That's not correct; e.g., the first definition from the full definitions at
m-w.com is "a building for public and especially Christian worship".

In practice, there is more to it than that -- its not uncommon to be used
_generically and inclusively_ for place of worship, but you'd never (except
through ignorance) use it for a _specific_ place of worship except
consistently with the usage of the group for whom it is a place of worship.
(But the groups who use it _specifically_ for their places of worhsip is also
not the same as "Christian" \-- it includes many, but not all, Christian
groups as well as some, mostly newer, non-Christian groups.)
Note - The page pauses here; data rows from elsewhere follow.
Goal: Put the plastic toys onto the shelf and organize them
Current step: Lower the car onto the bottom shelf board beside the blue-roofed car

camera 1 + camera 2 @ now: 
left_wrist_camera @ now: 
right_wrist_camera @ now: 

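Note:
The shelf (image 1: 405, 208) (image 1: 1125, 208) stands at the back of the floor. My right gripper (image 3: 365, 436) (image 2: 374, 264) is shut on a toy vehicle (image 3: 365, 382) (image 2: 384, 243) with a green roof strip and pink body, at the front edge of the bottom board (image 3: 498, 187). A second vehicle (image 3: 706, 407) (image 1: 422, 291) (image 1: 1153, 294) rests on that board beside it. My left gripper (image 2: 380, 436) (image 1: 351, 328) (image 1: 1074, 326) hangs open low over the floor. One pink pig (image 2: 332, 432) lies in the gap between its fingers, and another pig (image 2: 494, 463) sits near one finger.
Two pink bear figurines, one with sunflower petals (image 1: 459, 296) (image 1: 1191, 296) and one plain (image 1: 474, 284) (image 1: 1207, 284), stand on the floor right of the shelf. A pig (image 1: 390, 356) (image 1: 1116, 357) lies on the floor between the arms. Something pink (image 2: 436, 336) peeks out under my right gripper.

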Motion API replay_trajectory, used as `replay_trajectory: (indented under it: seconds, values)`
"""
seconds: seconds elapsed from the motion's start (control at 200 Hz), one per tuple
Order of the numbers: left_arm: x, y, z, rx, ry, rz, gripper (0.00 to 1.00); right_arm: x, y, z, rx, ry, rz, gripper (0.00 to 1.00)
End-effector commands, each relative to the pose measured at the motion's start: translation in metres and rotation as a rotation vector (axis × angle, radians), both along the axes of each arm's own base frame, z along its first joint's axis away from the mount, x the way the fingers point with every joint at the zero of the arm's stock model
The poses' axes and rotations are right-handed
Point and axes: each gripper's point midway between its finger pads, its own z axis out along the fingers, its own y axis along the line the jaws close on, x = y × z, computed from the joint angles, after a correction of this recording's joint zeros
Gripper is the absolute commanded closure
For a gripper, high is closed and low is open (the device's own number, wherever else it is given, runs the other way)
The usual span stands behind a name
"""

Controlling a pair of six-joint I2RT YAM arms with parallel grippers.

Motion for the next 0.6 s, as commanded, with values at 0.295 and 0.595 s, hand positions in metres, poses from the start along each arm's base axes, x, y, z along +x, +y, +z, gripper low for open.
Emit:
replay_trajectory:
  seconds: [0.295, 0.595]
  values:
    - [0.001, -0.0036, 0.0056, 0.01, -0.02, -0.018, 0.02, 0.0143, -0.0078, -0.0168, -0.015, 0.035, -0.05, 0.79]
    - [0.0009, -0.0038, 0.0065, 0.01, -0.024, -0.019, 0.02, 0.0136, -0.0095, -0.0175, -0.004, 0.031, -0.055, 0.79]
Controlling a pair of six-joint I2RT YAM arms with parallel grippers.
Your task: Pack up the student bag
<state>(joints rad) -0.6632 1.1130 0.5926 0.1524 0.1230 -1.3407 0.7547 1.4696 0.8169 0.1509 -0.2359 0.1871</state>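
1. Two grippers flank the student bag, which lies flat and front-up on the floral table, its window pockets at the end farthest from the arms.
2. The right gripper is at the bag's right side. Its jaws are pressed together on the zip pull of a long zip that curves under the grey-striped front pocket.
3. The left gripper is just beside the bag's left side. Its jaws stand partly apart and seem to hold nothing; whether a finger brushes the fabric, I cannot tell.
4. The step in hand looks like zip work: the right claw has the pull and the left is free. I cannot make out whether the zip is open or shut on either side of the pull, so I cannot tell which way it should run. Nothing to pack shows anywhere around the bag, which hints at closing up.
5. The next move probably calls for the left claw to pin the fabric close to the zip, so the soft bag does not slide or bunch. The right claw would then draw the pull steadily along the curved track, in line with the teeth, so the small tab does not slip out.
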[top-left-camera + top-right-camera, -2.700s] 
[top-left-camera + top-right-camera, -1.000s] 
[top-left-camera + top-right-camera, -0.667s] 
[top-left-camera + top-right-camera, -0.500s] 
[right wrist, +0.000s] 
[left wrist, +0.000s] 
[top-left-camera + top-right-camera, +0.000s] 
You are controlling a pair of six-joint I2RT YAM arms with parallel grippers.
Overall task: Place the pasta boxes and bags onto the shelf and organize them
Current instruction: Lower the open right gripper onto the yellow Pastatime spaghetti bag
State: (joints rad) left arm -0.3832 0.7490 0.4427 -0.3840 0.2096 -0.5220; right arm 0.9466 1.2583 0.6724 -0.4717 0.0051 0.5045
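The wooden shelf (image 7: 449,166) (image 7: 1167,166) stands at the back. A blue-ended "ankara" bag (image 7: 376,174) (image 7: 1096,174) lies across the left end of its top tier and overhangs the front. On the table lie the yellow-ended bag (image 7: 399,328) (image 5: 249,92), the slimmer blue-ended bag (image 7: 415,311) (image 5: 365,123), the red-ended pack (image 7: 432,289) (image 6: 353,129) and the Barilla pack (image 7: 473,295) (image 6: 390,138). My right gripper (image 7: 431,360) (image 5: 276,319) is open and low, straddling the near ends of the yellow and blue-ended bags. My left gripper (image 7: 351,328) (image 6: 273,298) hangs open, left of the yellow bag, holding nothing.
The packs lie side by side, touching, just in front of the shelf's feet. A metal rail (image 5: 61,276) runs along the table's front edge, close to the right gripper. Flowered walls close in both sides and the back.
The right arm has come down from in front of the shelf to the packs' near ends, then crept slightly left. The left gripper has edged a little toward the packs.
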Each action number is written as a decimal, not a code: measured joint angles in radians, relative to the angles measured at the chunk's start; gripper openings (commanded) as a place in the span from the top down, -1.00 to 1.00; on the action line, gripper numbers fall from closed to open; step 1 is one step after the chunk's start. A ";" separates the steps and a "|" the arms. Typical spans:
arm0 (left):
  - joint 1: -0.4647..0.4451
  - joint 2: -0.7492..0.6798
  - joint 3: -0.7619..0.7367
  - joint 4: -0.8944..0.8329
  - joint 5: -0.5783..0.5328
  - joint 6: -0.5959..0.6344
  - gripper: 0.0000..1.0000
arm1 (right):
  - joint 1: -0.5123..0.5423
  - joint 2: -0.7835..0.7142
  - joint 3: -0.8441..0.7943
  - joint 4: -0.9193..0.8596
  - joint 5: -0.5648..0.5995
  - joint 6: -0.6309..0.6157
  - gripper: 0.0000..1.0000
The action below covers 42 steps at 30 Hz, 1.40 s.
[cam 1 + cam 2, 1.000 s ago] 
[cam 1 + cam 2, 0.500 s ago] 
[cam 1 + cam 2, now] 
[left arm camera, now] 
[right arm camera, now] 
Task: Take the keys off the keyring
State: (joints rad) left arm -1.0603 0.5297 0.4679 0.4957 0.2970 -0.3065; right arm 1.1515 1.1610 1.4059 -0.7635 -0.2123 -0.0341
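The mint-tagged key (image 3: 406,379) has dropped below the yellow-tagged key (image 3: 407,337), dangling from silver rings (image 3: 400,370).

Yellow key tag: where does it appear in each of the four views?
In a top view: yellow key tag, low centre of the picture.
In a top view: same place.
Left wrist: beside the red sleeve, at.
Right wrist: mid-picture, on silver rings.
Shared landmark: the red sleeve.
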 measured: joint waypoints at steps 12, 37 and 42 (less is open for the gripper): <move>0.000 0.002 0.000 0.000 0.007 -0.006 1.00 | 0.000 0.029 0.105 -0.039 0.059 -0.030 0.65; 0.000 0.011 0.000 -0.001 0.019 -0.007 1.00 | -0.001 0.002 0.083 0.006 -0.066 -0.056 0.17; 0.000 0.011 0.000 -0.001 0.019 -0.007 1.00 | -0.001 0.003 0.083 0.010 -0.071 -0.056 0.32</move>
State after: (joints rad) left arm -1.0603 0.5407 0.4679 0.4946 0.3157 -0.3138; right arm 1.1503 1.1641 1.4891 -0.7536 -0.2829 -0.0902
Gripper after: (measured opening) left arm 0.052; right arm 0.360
More relevant to the thread: the use of "church" doesn't seem to be about a
place of worship, anyway, its about a body of believers, which is a use of the
term which is somewhat less divisive, though still has the same generic for
unspecified religions (though "congregation" would probably be better) and
specific for some, mostly Christian, religions. So, its not an unreasonable
single-word term to use in explaining the function of a generic product,
though the complexities of the use and the emotional attachment that goes with
naming issues around religion may make it problematic. Though, really, the
name ("OneBody") of the product is far more of a specifically Christian
reference than the word "church" in its description of purpose.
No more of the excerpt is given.